A glimpse into a new general purpose programming language under development at Microsoft

Microsoft's Joe Duffy and team have been (quietly) working on a new programming language, based on C# (for productivity, safety), but leveraging C++ features (for performance). I think it's fair to say - and agree with Joe - that a nirvana for a modern general purpose language would be one that satisfies high productivity (ease of use, intuitive, high level) AND guaranteed (type)safety AND high execution performance. As Joe outlines in his blog post (not video!):

At a high level, I classify the language features into six primary categories:

1) Lifetime understanding. C++ has RAII, deterministic destruction, and efficient allocation of objects. C# and Java both coax developers into relying too heavily on the GC heap, and offers only “loose” support for deterministic destruction via IDisposable. Part of what my team does is regularly convert C# programs to this new language, and it’s not uncommon for us to encounter 30-50% time spent in GC. For servers, this kills throughput; for clients, it degrades the experience, by injecting latency into the interaction. We’ve stolen a page from C++ — in areas like rvalue references, move semantics, destruction, references / borrowing — and yet retained the necessary elements of safety, and merged them with ideas from functional languages. This allows us to aggressively stack allocate objects, deterministically destruct, and more.


2) Side-effects understanding. This is the evolution of what we published in OOPSLA 2012, giving you elements of C++ const (but again with safety), along with first class immutability and isolation.


3) Async programming at scale. The community has been ’round and ’round on this one, namely whether to use continuation-passing or lightweight blocking coroutines. This includes C# but also pretty much every other language on the planet.

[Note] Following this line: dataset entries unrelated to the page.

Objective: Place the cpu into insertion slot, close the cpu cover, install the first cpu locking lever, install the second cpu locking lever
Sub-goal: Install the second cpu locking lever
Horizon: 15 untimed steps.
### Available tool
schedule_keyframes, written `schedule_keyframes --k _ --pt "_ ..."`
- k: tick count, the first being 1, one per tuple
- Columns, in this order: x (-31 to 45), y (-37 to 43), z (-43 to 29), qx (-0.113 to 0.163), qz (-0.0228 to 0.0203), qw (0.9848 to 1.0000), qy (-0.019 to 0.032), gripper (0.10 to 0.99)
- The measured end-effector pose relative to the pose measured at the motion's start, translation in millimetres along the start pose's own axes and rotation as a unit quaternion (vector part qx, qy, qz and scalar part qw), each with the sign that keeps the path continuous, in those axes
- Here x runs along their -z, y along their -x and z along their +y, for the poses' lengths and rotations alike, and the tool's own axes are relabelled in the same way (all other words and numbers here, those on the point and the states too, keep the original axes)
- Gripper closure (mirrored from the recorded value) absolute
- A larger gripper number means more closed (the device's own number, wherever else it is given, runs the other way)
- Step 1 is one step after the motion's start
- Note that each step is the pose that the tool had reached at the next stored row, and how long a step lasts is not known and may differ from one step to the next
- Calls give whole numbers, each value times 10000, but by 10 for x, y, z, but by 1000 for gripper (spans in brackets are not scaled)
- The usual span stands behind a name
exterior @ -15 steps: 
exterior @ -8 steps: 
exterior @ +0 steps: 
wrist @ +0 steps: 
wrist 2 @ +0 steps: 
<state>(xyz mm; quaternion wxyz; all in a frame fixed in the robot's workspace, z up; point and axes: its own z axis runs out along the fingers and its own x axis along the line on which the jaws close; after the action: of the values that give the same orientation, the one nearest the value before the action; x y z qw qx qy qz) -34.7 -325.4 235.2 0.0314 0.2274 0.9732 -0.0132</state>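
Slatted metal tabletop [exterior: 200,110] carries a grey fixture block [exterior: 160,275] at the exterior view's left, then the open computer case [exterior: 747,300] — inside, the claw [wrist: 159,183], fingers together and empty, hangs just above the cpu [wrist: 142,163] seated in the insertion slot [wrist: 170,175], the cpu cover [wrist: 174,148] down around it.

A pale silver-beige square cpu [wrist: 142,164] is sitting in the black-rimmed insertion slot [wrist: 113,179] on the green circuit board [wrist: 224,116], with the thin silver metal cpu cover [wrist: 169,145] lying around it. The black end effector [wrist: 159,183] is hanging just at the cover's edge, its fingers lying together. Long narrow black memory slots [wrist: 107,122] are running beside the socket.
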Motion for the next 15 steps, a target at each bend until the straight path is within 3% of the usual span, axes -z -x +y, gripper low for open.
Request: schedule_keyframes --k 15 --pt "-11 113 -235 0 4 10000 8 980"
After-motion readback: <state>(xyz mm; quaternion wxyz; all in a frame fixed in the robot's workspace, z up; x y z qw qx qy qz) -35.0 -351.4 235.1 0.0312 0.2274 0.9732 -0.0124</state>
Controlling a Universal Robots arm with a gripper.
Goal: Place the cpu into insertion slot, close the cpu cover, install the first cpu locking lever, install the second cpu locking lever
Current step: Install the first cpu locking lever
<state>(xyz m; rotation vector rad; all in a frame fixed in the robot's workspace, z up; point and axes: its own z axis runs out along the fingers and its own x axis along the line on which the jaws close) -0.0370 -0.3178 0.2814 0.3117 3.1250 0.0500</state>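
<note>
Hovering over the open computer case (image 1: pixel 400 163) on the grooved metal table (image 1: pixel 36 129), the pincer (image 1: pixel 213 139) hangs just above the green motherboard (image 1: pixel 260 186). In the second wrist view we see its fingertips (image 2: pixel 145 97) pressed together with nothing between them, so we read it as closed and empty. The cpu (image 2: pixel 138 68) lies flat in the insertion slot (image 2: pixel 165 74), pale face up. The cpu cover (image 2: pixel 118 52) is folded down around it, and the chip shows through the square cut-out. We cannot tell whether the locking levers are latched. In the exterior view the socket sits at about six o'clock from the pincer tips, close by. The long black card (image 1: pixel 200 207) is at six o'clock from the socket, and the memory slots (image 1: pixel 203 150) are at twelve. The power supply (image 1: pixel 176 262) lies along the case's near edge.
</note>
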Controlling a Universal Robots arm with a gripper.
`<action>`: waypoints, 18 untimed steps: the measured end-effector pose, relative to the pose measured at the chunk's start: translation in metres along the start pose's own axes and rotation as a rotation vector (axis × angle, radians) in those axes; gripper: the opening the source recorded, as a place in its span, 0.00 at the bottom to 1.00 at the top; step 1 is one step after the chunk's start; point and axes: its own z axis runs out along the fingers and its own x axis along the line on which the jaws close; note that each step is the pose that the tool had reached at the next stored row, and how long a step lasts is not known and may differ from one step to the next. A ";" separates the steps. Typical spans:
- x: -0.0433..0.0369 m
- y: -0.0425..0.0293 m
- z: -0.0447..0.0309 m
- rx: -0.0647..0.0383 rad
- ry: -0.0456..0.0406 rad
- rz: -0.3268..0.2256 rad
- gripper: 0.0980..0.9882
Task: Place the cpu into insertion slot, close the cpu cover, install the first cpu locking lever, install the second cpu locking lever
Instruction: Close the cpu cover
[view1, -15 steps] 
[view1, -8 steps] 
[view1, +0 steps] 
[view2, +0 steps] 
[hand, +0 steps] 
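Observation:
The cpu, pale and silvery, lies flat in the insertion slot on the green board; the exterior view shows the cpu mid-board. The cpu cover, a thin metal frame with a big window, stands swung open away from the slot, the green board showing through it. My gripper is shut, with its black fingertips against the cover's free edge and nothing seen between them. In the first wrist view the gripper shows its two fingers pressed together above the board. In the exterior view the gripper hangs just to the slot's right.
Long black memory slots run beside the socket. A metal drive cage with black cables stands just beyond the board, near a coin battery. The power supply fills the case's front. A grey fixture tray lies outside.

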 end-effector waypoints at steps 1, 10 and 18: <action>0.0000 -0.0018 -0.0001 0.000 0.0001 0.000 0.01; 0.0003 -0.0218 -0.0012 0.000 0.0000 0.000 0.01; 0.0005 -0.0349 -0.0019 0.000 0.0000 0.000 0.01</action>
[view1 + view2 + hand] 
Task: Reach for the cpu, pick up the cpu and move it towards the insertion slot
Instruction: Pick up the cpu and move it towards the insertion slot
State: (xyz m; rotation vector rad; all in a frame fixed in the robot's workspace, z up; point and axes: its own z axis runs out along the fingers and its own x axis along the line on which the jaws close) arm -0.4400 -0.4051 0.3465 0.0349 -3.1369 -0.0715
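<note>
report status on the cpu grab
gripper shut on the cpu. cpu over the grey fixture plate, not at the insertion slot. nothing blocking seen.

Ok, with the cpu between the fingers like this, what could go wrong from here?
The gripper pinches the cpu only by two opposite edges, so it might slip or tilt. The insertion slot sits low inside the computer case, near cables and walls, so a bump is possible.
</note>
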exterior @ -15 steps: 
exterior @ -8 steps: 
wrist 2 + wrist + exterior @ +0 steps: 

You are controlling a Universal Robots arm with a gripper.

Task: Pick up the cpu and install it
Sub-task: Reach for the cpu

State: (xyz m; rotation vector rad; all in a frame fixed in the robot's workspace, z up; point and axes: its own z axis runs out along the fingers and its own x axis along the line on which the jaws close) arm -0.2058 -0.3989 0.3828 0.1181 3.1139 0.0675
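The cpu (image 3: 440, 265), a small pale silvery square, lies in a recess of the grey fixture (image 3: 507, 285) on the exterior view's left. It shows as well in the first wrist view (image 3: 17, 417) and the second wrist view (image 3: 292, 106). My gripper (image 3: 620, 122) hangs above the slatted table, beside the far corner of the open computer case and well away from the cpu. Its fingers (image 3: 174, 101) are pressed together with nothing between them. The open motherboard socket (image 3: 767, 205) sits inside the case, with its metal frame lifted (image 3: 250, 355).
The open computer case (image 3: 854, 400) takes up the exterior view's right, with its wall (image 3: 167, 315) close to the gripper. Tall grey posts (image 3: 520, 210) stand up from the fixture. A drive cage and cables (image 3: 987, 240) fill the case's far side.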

The key innovation here is a composable type-system that is agnostic to the execution model, and can map efficiently to either one. It would be arrogant to claim we’ve got the one right way to expose this stuff, but having experience with many other approaches, I love where we landed.


4) Type-safe systems programming. It’s commonly claimed that with type-safety comes an inherent loss of performance. It is true that bounds checking is non-negotiable, and that we prefer overflow checking by default. It’s surprising what a good optimizing compiler can do here, versus JIT compiling. (And one only needs to casually audit some recent security bulletins to see why these features have merit.) Other areas include allowing you to do more without allocating. Like having lambda-based APIs that can be called with zero allocations (rather than the usual two: one for the delegate, one for the display). And being able to easily carve out sub-arrays and sub-strings without allocating.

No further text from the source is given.